A veteran of the local restaurant scene for more than 20 years, both in the kitchen and as a server (Tilth, Grand Central Bakery, Hattie’s Hat, to name a few), Rosellini has been baking custom cakes for special orders under the name Rosellini Sweets since 2008. While she was a server for Maria Hines at Tilth, Hines let her bake out of the Wallingford restaurant’s kitchen. But Rosellini dreamed of opening her own place, and she says Honoré was the kind of place she wanted.
When Gilbertson decided to sell, a friend connected him with Rosellini. The self-taught baker met Gilbertson and his staff in the kitchen every day for three weeks to learn the meditative art of rolling laminated dough (the many-layered dough used to make buttery, flaky croissants) and folding the bakery’s popular kouign-amann (a pastry originating in Brittany that’s encrusted with caramelized sugar and dusted with large flecks of sea salt).
Despite the steep learning curve, Rosellini has hit the ground running, expanding the bakery’s selection to include more savory items—such as a comforting rustic bacon, potato and leek pie, and a red pepper Danish with a perfect runny egg baked in the center—and her own moist layer cakes by the slice. She’s familiar with the frequently experienced heartbreak that happens when the person in front of you buys up the last few pastries; with that in mind, she is committed to ensuring that her case is full of huckleberry Danish, almond croissants, canelés, quiche, éclairs and all manner of goodies from morning to afternoon.

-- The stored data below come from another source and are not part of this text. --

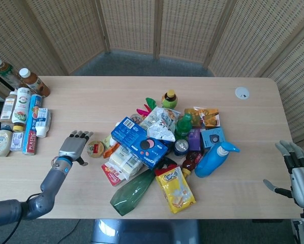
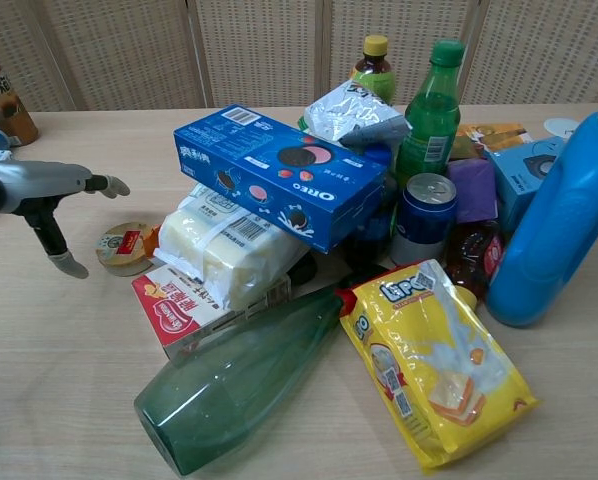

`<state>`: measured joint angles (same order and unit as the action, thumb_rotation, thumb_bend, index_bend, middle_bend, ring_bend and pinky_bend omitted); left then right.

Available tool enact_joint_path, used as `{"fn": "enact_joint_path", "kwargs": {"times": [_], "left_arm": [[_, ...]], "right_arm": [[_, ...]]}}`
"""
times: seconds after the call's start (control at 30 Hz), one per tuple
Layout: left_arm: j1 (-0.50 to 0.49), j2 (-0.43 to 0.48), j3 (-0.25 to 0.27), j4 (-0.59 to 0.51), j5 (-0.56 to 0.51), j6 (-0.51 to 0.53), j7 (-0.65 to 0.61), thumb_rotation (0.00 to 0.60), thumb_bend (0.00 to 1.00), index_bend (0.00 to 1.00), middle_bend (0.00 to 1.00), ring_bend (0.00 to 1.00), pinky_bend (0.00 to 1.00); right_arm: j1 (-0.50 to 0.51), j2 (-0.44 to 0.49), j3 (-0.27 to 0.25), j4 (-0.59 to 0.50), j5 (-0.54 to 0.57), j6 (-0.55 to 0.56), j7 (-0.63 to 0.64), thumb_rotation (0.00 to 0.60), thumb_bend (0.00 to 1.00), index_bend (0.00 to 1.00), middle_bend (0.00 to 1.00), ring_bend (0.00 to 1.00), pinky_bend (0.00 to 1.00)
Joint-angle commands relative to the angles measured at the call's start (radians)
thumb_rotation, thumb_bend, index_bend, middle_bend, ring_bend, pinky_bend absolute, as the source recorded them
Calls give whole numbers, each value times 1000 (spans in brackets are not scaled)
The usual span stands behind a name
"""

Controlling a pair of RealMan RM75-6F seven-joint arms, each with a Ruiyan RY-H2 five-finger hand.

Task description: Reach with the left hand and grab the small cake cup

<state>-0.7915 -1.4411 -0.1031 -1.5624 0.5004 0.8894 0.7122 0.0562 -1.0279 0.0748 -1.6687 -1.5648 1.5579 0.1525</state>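
Our left hand (image 1: 73, 148) hovers just beside the small cake cup (image 1: 95, 149), on the side away from the pile, with its fingers spread and nothing in it; the chest view shows the thumb hanging down and the fingers pointing toward the cup, with a gap between them and it.

Going from the largest thing down: the worktop (image 1: 91, 96) carries a heap of groceries at its middle. Taking the cup as our landmark, the blue detergent bottle (image 1: 215, 158) lies far across the pile from it, the green glass bottle (image 1: 133, 195) lies toward the near edge from it, and the blue Oreo box (image 1: 141, 141) sits just past it on top of the heap. A pale wrapped pack (image 2: 219, 243) and a red-and-white carton (image 2: 174, 305) lie next to the cup, close enough in the chest view that we cannot tell whether they touch it. The cup itself is a low round thing with a red and white label on its lid, standing flat on the worktop at the edge of the pile.

We judge the reach as nearly done and the grab as not yet begun: what is left is to bring the fingers over or around the cup and close them.

Our left forearm comes in low over the worktop from the near corner, with the back of the hand facing up. Our right hand (image 1: 297, 173) rests open and empty at the far side of the pile from the cup.
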Motion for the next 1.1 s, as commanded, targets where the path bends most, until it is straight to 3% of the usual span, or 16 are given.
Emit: {"fn": "enact_joint_path", "kwargs": {"times": [0.03, 0.57, 0.73, 0.83, 0.97, 1.1], "left_arm": [[-23, -29, 15, 19, -29, 23, 23, 600, 0, 36, 0, 0, 28], [-62, -134, 42, 123, -65, 52, 55, 600, 0, 41, 0, 0, 98], [-68, -180, 50, 159, -60, 89, 82, 600, 0, 103, 46, 28, 291], [-71, -207, 54, 178, -57, 98, 95, 600, 0, 130, 82, 95, 422], [-62, -234, 48, 199, -16, 124, 80, 600, 0, 220, 313, 333, 551], [-50, -231, 43, 188, 26, 165, 76, 600, 0, 255, 504, 514, 595]], "right_arm": [[-1, 4, 1, 3, 2, 1, 13, 600, 0, 0, 0, 0, 0], [0, 11, 4, 12, 10, -3, 50, 600, 0, 0, 0, 0, 0], [0, 11, 5, 16, 13, -4, 56, 600, 0, 0, 0, 0, 0], [-1, 12, 5, 16, 12, -2, 58, 600, 0, 0, 0, 0, 0], [-3, 13, 7, 18, 15, 0, 63, 600, 0, 0, 0, 0, 0], [-2, 14, 8, 21, 18, -1, 67, 600, 0, 0, 0, 0, 0]]}}
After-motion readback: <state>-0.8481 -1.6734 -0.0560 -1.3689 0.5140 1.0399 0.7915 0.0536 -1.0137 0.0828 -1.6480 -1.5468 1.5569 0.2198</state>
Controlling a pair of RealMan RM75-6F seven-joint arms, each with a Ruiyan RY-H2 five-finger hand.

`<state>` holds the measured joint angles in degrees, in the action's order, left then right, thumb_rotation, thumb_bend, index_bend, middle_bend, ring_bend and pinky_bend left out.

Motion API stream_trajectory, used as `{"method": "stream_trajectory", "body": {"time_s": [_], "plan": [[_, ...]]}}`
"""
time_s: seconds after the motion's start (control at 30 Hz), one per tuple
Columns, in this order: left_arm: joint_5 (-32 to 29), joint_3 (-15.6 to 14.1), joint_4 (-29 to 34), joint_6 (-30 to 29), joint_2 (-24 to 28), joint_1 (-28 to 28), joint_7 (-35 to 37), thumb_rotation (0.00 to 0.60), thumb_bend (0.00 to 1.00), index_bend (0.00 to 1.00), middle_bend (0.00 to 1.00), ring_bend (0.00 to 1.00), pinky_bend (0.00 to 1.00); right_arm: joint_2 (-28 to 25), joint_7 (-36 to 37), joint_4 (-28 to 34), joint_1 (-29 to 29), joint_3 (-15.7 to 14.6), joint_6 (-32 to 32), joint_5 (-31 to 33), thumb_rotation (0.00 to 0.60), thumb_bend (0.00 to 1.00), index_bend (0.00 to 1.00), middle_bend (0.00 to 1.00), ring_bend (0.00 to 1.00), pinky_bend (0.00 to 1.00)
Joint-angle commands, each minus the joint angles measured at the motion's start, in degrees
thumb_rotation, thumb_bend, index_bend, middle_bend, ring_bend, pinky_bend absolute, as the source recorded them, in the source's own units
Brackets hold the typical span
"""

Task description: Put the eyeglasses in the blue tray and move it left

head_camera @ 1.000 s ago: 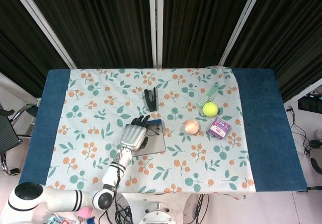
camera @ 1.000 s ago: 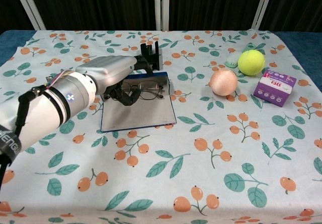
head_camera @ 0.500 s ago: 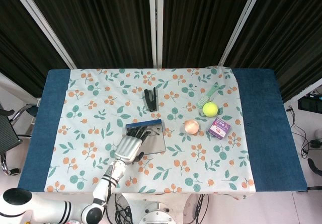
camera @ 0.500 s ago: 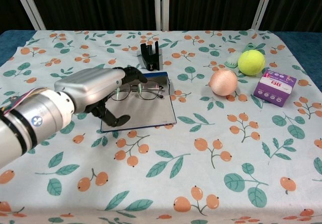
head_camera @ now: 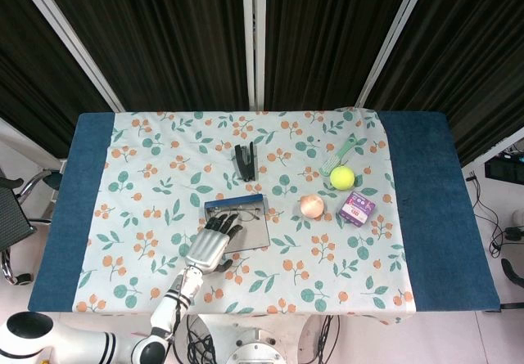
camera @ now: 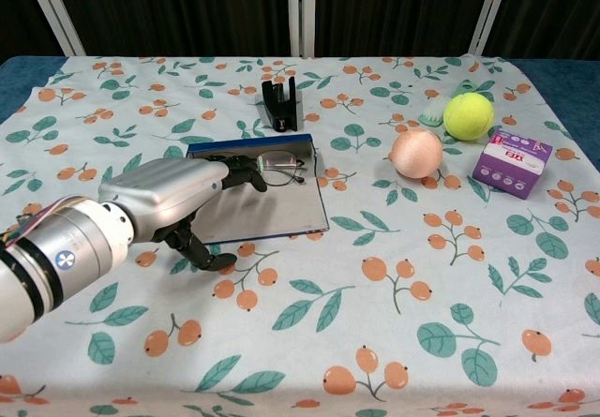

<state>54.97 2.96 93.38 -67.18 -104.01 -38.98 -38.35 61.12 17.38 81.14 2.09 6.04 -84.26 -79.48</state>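
Eyeglasses [camera: 272, 167] lie in the far part of the blue tray [camera: 281, 213], near the middle of the table [head_camera: 90, 176]. I see my left hand [camera: 178, 197] over the tray's near-left edge, fingers spread, holding nothing. Right hand isn't visible.

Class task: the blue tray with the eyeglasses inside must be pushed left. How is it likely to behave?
The blue tray looks flat and shallow, so it will probably slide on the tablecloth, not tip. The cloth may bunch. The thin eyeglasses lie loose near its far rim and could shift.
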Motion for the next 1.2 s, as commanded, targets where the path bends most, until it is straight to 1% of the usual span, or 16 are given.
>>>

Is everything the same as before? No. Even Rosellini admits that “of course it will look different, it’s a different set of hands in the kitchen.” She’s right: The croissants aren’t quite as browned around the edges, the kouign-amann’s caramel top sticks in your teeth a little more. But the differences are minor compared to the gain for the neighborhood—basically, two bakeries where before there was one.